▶ Your instructions
Work out how many lines of the material below mention the word "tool"; reply with the number only.

▶ Data to process
☆ ☆ ☆ ☆ ☆ ☆ ☆

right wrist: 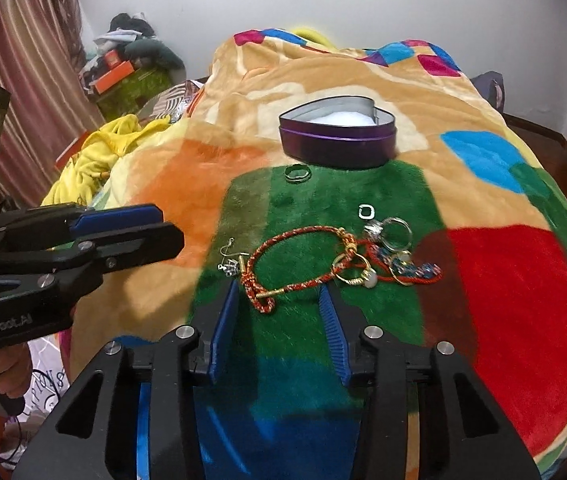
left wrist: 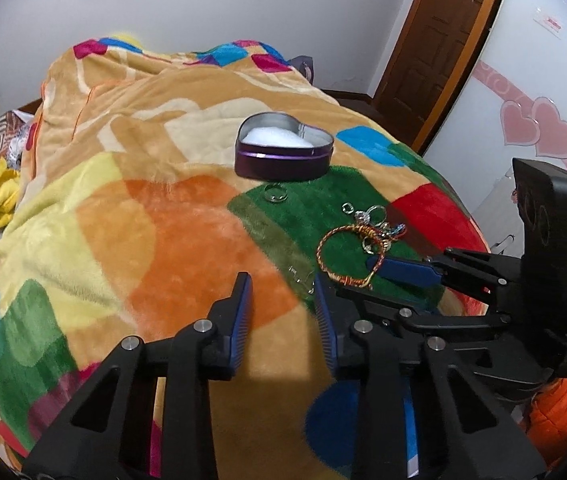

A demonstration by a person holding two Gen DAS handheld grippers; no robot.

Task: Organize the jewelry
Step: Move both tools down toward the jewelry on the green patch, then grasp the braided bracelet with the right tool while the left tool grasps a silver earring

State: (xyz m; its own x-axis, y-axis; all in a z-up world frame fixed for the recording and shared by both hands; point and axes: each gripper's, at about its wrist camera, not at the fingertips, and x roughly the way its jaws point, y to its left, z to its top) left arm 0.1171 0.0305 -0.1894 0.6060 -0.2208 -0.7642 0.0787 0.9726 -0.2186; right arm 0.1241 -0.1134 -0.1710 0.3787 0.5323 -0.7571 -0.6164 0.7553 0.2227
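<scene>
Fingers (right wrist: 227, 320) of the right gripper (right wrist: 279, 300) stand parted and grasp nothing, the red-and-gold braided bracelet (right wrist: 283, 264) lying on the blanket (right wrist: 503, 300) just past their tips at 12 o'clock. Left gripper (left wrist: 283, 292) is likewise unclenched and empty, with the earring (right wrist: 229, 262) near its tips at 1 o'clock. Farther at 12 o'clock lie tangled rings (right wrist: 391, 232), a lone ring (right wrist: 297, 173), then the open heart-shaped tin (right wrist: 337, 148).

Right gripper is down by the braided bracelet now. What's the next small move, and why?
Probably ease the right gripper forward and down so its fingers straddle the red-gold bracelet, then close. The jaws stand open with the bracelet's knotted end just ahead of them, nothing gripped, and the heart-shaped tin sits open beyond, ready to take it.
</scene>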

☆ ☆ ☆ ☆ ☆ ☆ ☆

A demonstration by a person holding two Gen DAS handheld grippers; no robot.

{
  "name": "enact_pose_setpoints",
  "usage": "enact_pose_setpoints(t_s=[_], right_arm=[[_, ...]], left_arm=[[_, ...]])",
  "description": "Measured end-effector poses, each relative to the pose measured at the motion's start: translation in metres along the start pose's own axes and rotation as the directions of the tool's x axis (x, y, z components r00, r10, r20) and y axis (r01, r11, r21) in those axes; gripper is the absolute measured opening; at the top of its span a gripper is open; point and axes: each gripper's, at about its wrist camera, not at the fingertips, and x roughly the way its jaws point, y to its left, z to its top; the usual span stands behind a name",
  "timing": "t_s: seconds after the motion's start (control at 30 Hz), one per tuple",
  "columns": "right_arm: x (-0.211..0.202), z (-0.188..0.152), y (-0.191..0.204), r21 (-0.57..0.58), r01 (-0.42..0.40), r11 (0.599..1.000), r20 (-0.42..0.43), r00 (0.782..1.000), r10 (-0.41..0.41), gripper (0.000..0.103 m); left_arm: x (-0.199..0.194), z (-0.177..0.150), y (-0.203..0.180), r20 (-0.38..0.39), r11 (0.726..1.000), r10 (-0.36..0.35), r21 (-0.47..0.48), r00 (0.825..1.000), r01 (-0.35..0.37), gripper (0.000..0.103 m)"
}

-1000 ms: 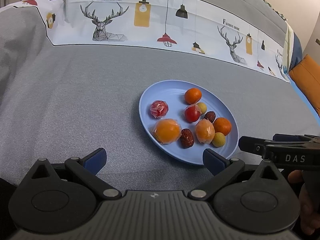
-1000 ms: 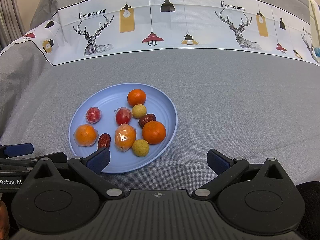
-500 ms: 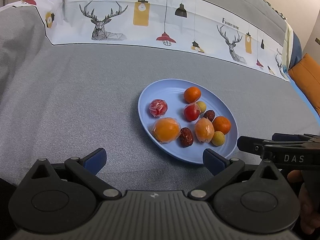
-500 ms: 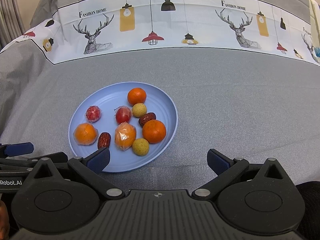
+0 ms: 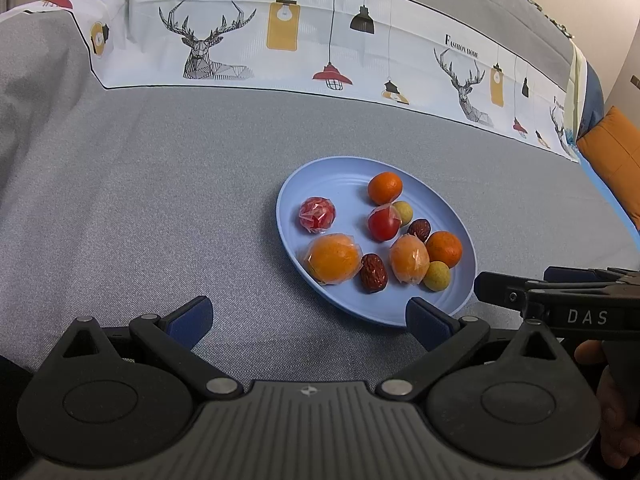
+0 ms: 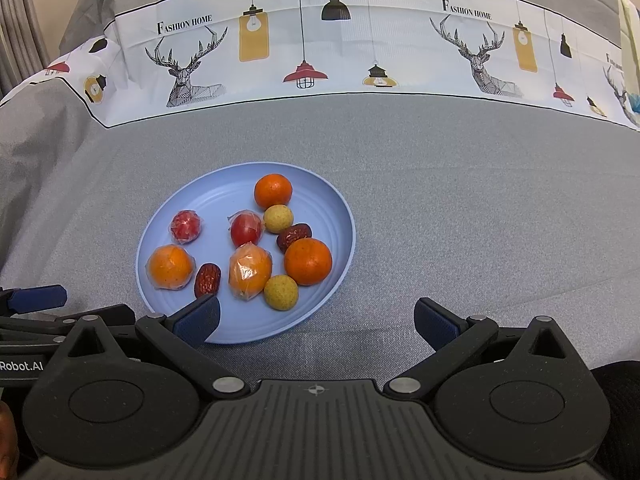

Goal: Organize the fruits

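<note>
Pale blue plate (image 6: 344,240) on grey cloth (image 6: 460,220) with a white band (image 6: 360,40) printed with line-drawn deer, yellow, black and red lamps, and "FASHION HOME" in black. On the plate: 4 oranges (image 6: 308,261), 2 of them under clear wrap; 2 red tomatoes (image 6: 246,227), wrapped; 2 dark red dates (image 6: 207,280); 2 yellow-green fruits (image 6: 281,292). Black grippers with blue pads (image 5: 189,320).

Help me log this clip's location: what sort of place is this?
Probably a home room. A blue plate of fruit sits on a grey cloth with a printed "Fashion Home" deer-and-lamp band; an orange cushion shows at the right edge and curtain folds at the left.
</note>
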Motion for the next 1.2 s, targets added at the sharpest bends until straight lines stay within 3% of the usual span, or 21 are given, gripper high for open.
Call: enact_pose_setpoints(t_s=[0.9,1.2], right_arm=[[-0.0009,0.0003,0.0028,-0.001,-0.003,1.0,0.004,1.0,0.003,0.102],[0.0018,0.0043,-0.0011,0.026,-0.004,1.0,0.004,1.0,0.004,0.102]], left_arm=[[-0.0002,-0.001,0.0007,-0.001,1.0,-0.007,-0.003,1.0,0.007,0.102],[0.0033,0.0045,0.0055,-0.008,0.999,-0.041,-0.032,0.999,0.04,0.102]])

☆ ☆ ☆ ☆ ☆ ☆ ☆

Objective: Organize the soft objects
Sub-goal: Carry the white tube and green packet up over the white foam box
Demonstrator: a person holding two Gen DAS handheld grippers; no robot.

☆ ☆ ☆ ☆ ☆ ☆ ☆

▶ Response below
2